Pour la Capitale-Nationale, le directeur, Patrick Corriveau, fait état de 10 707 signalements reçus en 2020, comparativement à 10 606 l’an passé. De ce nombre, 4190 signalements ont été retenus, comparativement à 4082 l'an passé.

Alors que les signalements ont chuté de 20,5% dans l’ensemble de la province durant le confinement (avril, mai et juin), cette situation s’est prolongée dans la région de la Capitale-Nationale.

«Du 1er avril au 30 août, les signalements en provenance des milieux scolaires ont subi une diminution de plus de 50%, ce qui représente environ 600 signalements. C’est un nombre important», indique M. Corriveau.

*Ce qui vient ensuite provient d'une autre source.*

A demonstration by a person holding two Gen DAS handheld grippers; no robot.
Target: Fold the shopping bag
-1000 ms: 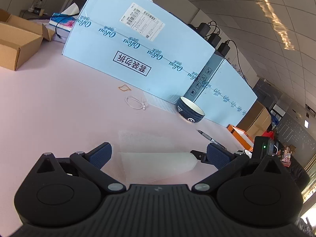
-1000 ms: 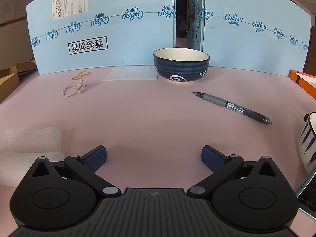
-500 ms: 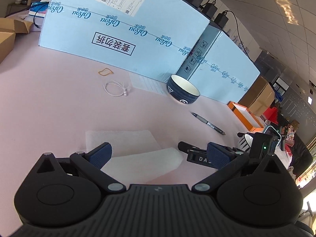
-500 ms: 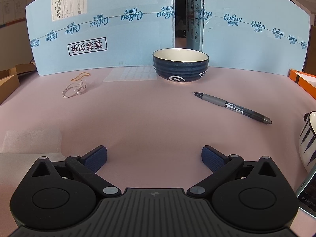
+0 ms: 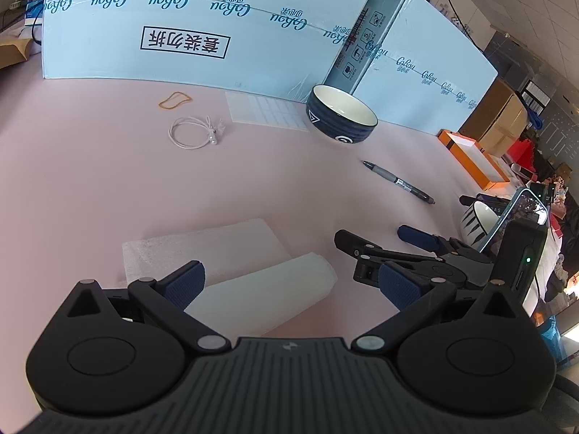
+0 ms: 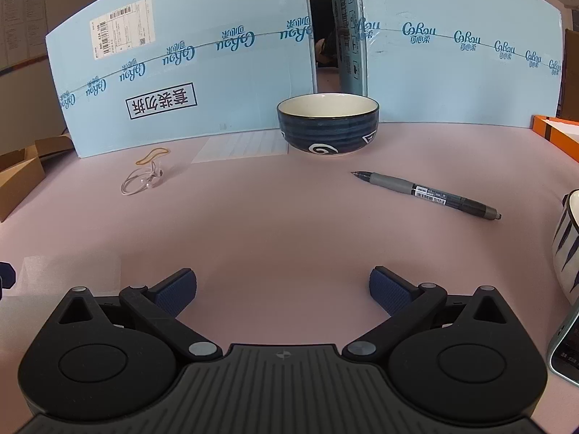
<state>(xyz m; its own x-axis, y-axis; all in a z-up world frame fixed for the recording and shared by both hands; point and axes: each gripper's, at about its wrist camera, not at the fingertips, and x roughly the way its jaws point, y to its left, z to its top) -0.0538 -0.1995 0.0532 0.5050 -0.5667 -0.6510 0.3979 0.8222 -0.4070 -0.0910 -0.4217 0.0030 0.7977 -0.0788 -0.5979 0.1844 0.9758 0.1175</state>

De manière générale, la Direction de la protection de la jeunesse (DPJ) estime que cette chute de signalements a été vraisemblablement causée par la pandémie, qui a entraîné la fermeture des écoles, des garderies et des centres de loisirs. Une grande partie des signalements proviennent du milieu scolaire. 

En hausse sur la Rive-Sud

Du côté de Chaudière-Appalaches, le nombre de signalements traité subit une hausse de 11,8%, ce qui est comparable à l’ensemble de la province.

Ce sont 6128 signalements qui ont été traités cette année, comparativement à 5474 l’an passé.

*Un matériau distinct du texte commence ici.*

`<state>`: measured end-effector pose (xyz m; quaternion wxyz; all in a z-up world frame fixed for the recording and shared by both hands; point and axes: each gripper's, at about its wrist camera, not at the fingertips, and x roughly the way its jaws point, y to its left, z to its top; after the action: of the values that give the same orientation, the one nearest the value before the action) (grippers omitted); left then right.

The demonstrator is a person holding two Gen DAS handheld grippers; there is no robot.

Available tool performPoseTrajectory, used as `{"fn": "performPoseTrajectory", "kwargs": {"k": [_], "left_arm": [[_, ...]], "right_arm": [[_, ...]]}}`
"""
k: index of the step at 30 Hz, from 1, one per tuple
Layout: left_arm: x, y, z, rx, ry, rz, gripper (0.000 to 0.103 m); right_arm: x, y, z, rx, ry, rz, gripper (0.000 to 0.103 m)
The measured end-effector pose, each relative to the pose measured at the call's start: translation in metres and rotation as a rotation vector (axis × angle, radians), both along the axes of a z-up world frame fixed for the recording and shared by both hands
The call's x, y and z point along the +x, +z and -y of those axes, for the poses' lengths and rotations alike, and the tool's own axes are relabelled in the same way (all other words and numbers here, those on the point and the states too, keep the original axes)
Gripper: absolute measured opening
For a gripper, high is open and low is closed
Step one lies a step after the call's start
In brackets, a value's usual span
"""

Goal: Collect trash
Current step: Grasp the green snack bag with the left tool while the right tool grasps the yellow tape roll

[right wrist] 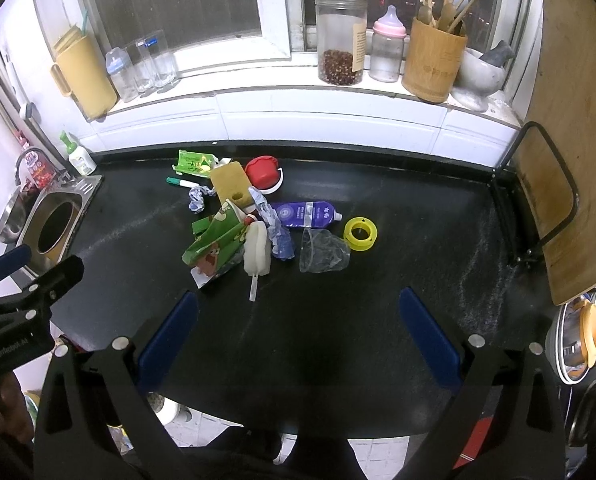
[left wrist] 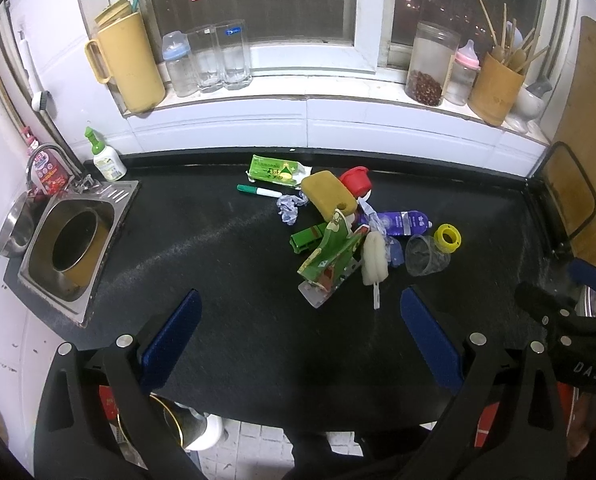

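A heap of trash lies mid-counter: a green carton, a crushed clear cup, a purple tube, a yellow sponge, a red lid, a yellow ring, crumpled foil, a green wrapper and a marker. My left gripper is open and empty, near the front edge. My right gripper is open and empty, short of the heap.
A sink with a round hole sits at the left. The windowsill holds a yellow jug, glasses, baby bottles, a chilli jar and a utensil holder. A cutting board leans at the right.
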<state>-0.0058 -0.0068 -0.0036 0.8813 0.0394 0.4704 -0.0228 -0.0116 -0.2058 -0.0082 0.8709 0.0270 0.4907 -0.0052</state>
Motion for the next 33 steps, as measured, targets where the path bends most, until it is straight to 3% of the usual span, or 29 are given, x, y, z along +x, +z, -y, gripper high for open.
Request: {"fn": "performPoseTrajectory", "kwargs": {"k": [11,18,25,30,33], "left_arm": [[0.011,-0.016,0.001,-0.003,-0.044,-0.031,0.097],[0.034,-0.050,0.012,-0.021,-0.131,-0.041,0.097],[0.081,-0.123,0.014,0.006,-0.198,-0.067,0.096],[0.115,-0.162,0.008,-0.068,-0.208,-0.091,0.096],[0.133,-0.183,0.010,-0.060,-0.220,-0.095,0.096]], "right_arm": [[0.009,-0.006,0.023,0.031,-0.011,-0.004,0.097],[0.024,-0.027,0.043,0.019,-0.006,0.020,0.097],[0.070,-0.080,0.077,0.037,-0.015,-0.012,0.097],[0.116,-0.133,0.101,0.053,-0.043,-0.083,0.097],[0.135,-0.161,0.110,0.047,-0.052,-0.110,0.097]]}}
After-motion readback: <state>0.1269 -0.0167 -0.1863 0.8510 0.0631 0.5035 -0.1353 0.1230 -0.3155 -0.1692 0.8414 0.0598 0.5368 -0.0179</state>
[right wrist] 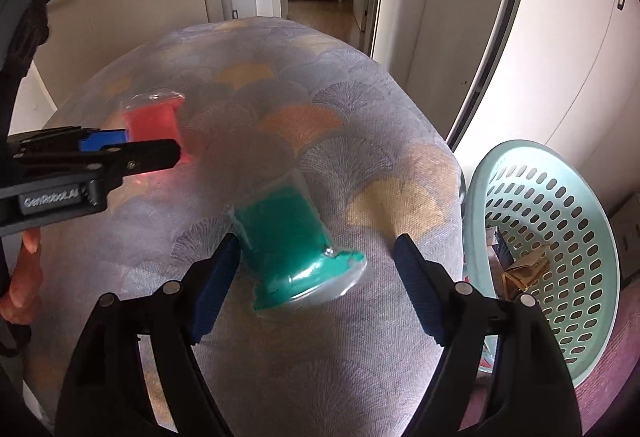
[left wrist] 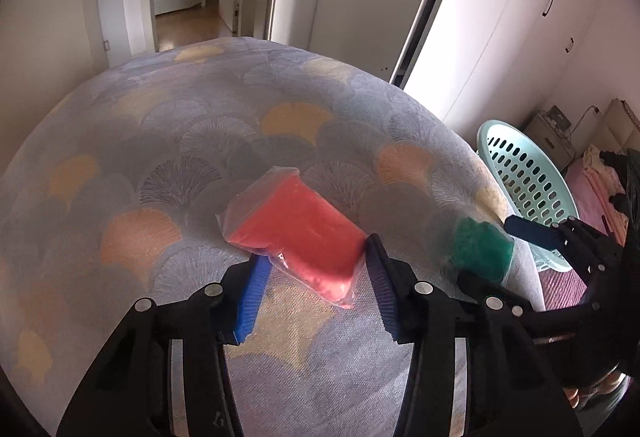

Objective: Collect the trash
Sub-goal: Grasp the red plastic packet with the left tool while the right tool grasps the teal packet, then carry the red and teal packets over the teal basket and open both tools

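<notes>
**Both grippers spread around wrapped packets on the patterned cover**

Your left gripper [left wrist: 316, 289] has its jaws apart, one blue pad at each side of the red packet [left wrist: 298, 233], which lies flat on the fan-patterned cover [left wrist: 192, 141] in a clear plastic wrap. The left pad sits at the packet's near left corner and the right pad just beside its right end; whether either pad touches the wrap cannot be told. Seen from the right wrist, the same left gripper [right wrist: 116, 147] reaches in from the left edge and overlaps the red packet [right wrist: 154, 119].

Your right gripper [right wrist: 316, 285] is likewise spread wide. The green packet [right wrist: 294, 249], also in clear wrap, lies between its pads: the left pad is close against the packet's left edge, while the right pad stands apart from it. In the left wrist view the green packet [left wrist: 478, 247] appears near the cover's right edge, with the right gripper [left wrist: 504, 249] around it.

The pale green perforated basket [right wrist: 560, 221] stands just beside the cover, on the right, tilted toward you. Inside it lie a crumpled brown paper piece [right wrist: 524, 271] and a small printed box, partly hidden. The basket [left wrist: 528, 181] also shows in the left wrist view, behind the right gripper. White cupboard doors [left wrist: 520, 37] line the wall at right.
</notes>
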A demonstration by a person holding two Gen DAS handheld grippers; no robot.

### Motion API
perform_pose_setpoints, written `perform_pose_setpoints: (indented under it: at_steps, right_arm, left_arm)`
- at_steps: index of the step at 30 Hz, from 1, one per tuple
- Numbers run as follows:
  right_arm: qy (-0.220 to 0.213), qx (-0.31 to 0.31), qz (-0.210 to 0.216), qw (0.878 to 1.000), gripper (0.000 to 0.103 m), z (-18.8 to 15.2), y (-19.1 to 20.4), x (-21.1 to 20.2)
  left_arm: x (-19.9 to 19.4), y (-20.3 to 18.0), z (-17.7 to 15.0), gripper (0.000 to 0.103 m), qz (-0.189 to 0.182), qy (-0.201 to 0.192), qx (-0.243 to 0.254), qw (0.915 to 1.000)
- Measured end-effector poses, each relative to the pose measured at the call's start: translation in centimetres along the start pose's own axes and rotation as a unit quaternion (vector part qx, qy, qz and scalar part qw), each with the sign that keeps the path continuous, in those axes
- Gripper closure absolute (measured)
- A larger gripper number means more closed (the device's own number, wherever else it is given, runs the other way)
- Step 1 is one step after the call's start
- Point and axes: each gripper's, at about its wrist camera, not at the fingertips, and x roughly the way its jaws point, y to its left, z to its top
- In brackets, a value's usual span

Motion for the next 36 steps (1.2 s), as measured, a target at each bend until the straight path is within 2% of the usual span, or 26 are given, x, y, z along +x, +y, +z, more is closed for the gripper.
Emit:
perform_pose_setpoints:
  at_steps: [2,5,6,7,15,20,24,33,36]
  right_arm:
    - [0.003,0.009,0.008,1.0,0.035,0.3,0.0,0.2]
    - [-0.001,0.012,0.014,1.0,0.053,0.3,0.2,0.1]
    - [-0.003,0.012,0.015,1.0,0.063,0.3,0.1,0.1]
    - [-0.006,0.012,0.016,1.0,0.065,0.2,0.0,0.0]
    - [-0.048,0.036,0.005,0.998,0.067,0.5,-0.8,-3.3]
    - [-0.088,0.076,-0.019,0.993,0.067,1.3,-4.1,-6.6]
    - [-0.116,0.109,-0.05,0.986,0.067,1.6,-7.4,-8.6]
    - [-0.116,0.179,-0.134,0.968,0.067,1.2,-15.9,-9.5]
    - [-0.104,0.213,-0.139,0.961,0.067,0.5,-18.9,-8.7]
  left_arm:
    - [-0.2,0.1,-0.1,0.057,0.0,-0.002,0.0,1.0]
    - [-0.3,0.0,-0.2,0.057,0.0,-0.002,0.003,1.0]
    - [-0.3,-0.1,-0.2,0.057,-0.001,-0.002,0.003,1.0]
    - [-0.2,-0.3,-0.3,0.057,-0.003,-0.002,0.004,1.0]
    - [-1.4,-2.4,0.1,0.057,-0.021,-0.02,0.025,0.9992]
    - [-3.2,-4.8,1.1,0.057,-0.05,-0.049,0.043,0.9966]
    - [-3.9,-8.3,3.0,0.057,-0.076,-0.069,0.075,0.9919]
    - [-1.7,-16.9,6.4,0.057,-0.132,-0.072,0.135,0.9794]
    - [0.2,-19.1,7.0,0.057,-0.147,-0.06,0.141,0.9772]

Par ailleurs, les DPJ de la Capitale-Nationale et de Chaudière-Appalaches ont réussi à éliminer les listes d’attente, notamment par l’embauche de nouveaux intervenants. La baisse de signalements entraînée par les fermetures d’écoles lors du confinement y a aussi contribué.

«Nous sommes quand même inquiets de cette baisse», admet la directrice de la DPJ de Chaudière-Appalaches, Caroline Brown.

Advenant des fermetures lors d’une éventuelle deuxième vague, Mme Brown indique que la DPJ a déjà un plan d’action.

«On a tout le personnel en place pour être capables d’aller sur le terrain. On a intensifié nos interventions dans les milieux familiaux et, pour la deuxième vague, on a annoncé que ces fermetures seraient région par région et école par école, ce qui amène un plus grand filet de sécurité autour de nos jeunes», fait valoir Mme Brown.